Your objective:
From the data below, set down exactly the lines between the one holding "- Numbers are" and the one holding "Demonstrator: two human", inclusive, and no others.

Data below Block Start

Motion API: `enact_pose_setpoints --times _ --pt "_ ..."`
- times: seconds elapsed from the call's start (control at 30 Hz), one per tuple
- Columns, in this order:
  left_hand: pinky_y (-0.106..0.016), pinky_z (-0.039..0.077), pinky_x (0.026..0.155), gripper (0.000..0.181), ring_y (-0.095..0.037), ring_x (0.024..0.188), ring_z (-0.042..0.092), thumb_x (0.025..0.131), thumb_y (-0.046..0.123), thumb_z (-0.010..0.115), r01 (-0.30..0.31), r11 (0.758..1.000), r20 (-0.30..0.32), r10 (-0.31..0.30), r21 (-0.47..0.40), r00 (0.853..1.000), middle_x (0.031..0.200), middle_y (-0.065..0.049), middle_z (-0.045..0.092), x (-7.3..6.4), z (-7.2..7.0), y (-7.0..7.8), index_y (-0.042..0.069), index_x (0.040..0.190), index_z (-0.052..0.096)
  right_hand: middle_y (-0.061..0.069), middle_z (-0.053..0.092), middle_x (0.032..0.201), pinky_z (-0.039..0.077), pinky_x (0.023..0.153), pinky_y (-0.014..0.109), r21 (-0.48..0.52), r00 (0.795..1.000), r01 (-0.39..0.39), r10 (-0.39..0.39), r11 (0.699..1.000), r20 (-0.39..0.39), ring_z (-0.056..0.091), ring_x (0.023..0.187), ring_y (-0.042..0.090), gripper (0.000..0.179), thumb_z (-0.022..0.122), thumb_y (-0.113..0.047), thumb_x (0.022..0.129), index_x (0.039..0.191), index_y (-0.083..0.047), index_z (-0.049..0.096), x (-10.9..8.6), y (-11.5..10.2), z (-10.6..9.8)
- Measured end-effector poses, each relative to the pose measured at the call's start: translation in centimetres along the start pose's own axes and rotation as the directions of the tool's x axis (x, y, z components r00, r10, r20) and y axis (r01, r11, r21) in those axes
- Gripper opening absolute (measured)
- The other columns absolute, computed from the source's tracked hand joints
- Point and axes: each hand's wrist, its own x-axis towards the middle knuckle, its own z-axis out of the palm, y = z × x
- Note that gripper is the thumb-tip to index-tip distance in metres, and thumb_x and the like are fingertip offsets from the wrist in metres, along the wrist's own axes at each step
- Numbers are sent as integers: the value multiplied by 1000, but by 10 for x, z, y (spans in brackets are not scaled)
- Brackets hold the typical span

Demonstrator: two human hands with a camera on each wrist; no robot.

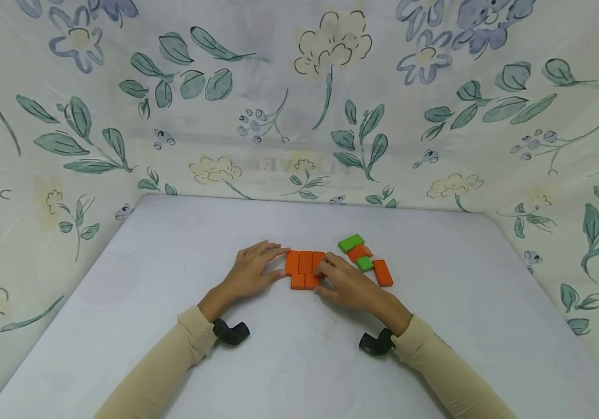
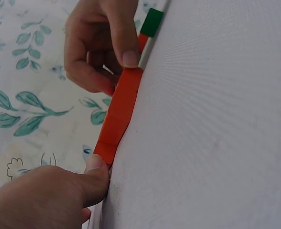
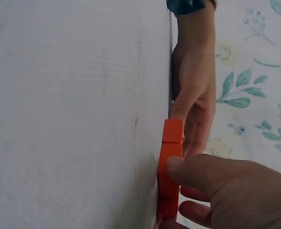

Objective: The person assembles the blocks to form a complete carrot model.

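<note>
In the head view several orange blocks lie flat on the white table, packed in two rows. My left hand is at their left side, forefinger at the far corner and thumb lower down, fingers mostly straight. From the right, my right hand reaches over the group with bent fingers, holding an orange block at the right end of the nearer row. The right wrist view shows the right thumb pressed on an orange side face. The left thumb touches the near end in the left wrist view.
Beyond the right hand lie two green blocks, one farther back and one nearer, with an orange piece between them. Another orange block lies to their right. A flowered cloth rises behind the table.
</note>
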Motion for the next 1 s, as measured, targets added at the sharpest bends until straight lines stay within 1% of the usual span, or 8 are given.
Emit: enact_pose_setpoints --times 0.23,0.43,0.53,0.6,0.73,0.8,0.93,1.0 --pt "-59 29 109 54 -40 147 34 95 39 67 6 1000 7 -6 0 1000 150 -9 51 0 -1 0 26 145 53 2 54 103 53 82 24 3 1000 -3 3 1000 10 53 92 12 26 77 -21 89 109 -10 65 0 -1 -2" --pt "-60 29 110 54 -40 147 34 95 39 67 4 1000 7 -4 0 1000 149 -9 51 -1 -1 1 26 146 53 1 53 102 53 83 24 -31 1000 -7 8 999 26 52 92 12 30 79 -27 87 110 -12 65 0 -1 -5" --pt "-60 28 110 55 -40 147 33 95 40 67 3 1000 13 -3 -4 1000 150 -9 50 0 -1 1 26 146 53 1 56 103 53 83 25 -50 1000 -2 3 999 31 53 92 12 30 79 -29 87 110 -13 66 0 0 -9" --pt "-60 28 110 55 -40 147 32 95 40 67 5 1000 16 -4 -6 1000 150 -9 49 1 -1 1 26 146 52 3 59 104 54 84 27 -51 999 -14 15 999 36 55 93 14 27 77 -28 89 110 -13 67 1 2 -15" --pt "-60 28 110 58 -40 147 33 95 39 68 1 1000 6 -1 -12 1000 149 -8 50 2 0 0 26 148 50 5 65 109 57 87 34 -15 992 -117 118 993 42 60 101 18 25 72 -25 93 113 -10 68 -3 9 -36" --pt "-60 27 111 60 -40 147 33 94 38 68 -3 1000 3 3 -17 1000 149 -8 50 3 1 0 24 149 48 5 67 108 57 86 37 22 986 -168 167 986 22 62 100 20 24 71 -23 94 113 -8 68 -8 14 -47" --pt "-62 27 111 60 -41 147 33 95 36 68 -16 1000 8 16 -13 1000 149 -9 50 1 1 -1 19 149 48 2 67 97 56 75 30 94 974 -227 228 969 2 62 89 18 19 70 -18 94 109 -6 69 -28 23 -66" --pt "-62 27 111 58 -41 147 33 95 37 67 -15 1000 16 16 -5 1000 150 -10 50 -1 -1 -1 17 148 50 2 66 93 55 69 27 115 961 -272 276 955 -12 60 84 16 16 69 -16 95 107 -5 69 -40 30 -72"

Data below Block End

Answer for this exercise:
- Numbers are sent as integers: the value multiplied by 1000, but by 10 for x, z, y (spans in brackets are not scaled)
- Brackets hold the typical span

Demonstrator: two human hands with a camera on each wrist; no robot.

Nothing else belongs in this answer.